A Study to Investigate the Safety and Efficacy of ABT-122 Given With Methotrexate in Subjects With Active Rheumatoid Arthritis Who Have an Inadequate Response to Methotrexate
Rheumatoid Arthritis
About this trial
This is an interventional treatment trial for Rheumatoid Arthritis focused on measuring efficacy, Methotrexate, safety
Eligibility Criteria
Inclusion Criteria:
- Adult male or female, 18 years of age or older.
- Diagnosis of RA based on the 2010 American College of Rheumatology (ACR)/European League against Rheumatism (EULAR) criteria (as defined in the definition of terms).
- Rheumatoid Arthritis (RA) diagnosis at least 3 months from the date of first Screening.
Have active RA defined by minimum disease activity criteria:
- ≥ 6 Swollen joints (based on 66 joint counts) at screening and baseline visits.
- ≥ 6 Tender joints (based on 68 joint counts) at screening and baseline visits.
- hsCRP> ULN OR positive for both Rheumatoid Factor (RF) and Anti-Cyclic Citrullinated Peptide (Anti-CCP) Antibody levels at screening.
- Inadequate response to Methotrexate (MTX) treatment defined as oral or parenteral treatment ≥ 3 months with an unchanged mode of application and stable prescribed MTX dose for at least 4 weeks prior to baseline of ≥ 10mg/week and < the upper limit of the applicable approved local label. Subject can also be on stable doses of sulfasalazine and/or hydroxychloroquine, so long as they are also on methotrexate.
Exclusion Criteria:
- Subject has previous exposure to Humira, other Tumor necrosis factor (TNF) inhibitors or other biological DMARDs.
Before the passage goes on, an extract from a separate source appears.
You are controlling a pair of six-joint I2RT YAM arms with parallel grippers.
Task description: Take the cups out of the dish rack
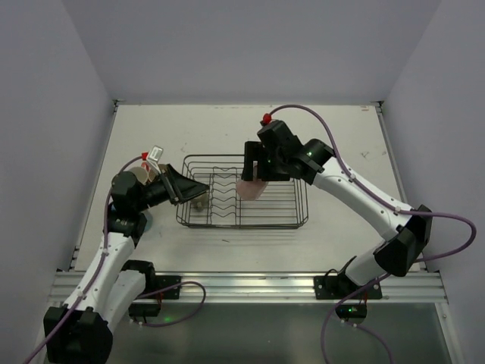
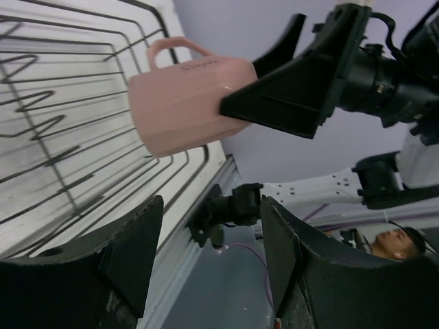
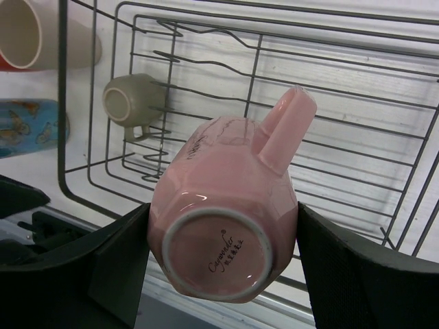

Current treatment with traditional oral Disease modifying antirheumatic drugs (DMARDs) (except for concomitant treatment with sulfasalazine and/or hydroxychloroquine in addition to MTX). Oral DMARDs must be washed out 5 times the mean terminal elimination half-life of a drug apart from MTX prior to Day 1.
• Subject could have been exposed to prior Janus kinase (JAK) inhibitors so long as they have been off therapy for 5 half-lives.
- Stable prescribed dose of oral prednisone or prednisone equivalent > 10 mg/day within the 30 days of first dose of study drug.
- Intra-articular or parenteral administration of corticosteroids in the preceding 4 weeks of first dose of study drug. Inhaled corticosteroids for stable medical conditions are allowed.
Laboratory values of the following at the Screening Visit:
- Confirmed hemoglobin < 9 g/dL for males and < 8.5 g/dL for females,
- Absolute neutrophil count (ANC) < 1500 mm^3,
- Aspartate aminotransferase (AST) or alanine aminotransferase (ALT) > 1.5 × the upper limit of normal (ULN) or bilirubin ≥ 3 mg/dL,
- Serum creatinine > 1.5 × the ULN,
- Platelets < 100,000 cells/[mm3] (10^9/L),
- Clinically significant abnormal screening laboratory results as evaluated by the Investigator.
Sites / Locations
Arms of the Study
Arm 1
Arm 2
Arm 3
Arm 4
Active Comparator
Experimental
Experimental
Experimental
Adalimumab 40 mg EOW
ABT-122 60 mg EOW
ABT-122 120 mg EOW
ABT-122 120 mg EW
Adalimumab 40 mg every other week (EOW) for 11 weeks.
ABT-122 60 mg every other week (EOW) for 11 weeks.
ABT-122 120 mg every other week (EOW) for 11 weeks.
ABT-122 120 mg every week (EW) for 11 weeks.